![]()
À quelques heures du deuxième match du Maroc dans cette Coupe du monde 2026, Achraf Hakimi se retrouve de nouveau au centre de l’actualité extra-sportive. Ce vendredi, la chambre de l’instruction de la cour d’appel de Versailles a confirmé le renvoi du capitaine des Lions de l’Atlas devant la cour criminelle départementale des Hauts-de-Seine dans l’affaire de viol présumé ouverte en 2023.
Le latéral du Paris Saint-Germain contestait cette décision et réclamait un non-lieu. Mais les magistrats ont estimé que les éléments recueillis au cours de l’enquête justifiaient la tenue d’un procès.
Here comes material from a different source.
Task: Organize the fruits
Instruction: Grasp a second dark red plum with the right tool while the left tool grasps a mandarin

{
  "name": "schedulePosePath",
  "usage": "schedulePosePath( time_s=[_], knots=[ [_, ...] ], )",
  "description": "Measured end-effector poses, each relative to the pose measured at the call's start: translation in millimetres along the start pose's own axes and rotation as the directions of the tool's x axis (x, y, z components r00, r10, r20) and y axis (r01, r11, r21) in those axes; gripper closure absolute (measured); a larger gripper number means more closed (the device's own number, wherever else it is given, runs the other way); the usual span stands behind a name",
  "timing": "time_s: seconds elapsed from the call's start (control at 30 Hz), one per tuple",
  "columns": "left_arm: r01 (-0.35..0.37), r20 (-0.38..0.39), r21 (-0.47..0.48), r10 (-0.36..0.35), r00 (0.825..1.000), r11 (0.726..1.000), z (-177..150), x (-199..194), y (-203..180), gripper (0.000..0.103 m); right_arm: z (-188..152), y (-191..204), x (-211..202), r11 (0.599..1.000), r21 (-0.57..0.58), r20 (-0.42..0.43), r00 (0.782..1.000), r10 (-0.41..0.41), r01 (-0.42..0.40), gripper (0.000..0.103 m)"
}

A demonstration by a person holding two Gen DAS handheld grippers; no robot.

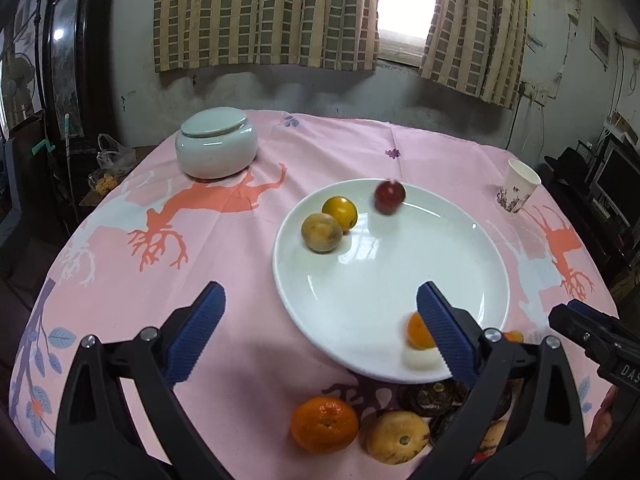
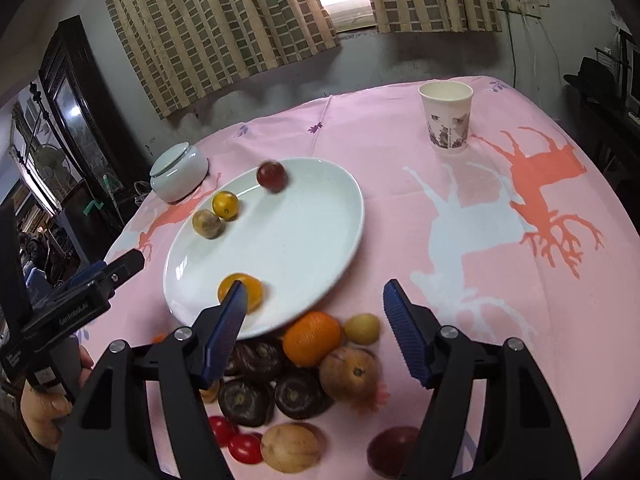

Cette décision ne constitue toutefois pas une condamnation et Achraf Hakimi continue de contester fermement les accusations portées contre lui.
Hakimi s’exprime sur l’affaire
Quelques heures après l’annonce, le joueur de 27 ans a pris la parole sur le réseau social X.
« J’ai choisi de me taire pendant des années. J’ai pensé que rester digne, être patient et faire confiance à la justice permettrait que les bonnes décisions soient prises », a notamment écrit l’international marocain, affirmant attendre désormais son procès afin de pouvoir « enfin parler ».
L’affaire remonte à février 2023. Une jeune femme avait dénoncé des faits présumés de viol après une rencontre avec le joueur. Mis en examen depuis cette période, Hakimi a toujours nié toute infraction. Sa défense continue de remettre en cause la version de la plaignante tandis que les avocats de cette dernière estiment que les éléments du dossier justifient pleinement la tenue d’un procès.
La justice m’a regardé dans les yeux et m’a dit : « Si vous n’étiez pas connu, il n’y aurait jamais eu d’affaire. »
J’ai choisi de me taire pendant des années. J’ai pensé que rester digne, être patient et faire confiance à la justice permettrait que les bonnes décisions soient…
— Achraf Hakimi (@AchrafHakimi) June 19, 2026
Un impact limité sur le Mondial ?
La question se pose désormais : cette affaire peut-elle perturber la Coupe du monde d’Achraf Hakimi ?
À court terme, rien ne semble l’indiquer. Le défenseur marocain se trouve déjà aux États-Unis avec la sélection et aucune mesure judiciaire ne remet en cause sa participation au tournoi. Contrairement au Ghanéen Thomas Partey, qui n’a récemment pas obtenu l’autorisation de se rendre au Canada dans le cadre de sa propre procédure judiciaire, Hakimi reste pleinement à la disposition de Mohamed Ouahbi.
Reste l’aspect psychologique. Véritable leader du vestiaire marocain, le capitaine des Lions de l’Atlas devra désormais composer avec cette nouvelle séquence médiatique en pleine compétition. Un défi auquel a été confronté Neymar ou encore Cristiano Ronaldo par le passé, alors qu’ils étaient visés par des accusations similaires durant un tournoi international.
Cependant, il est probable que Hakimi, qui n’a jamais cessé de clamer son innocence, parvienne à faire le vide alors que le Maroc vise désormais une qualification pour les seizièmes après une performance encourageante face au Brésil.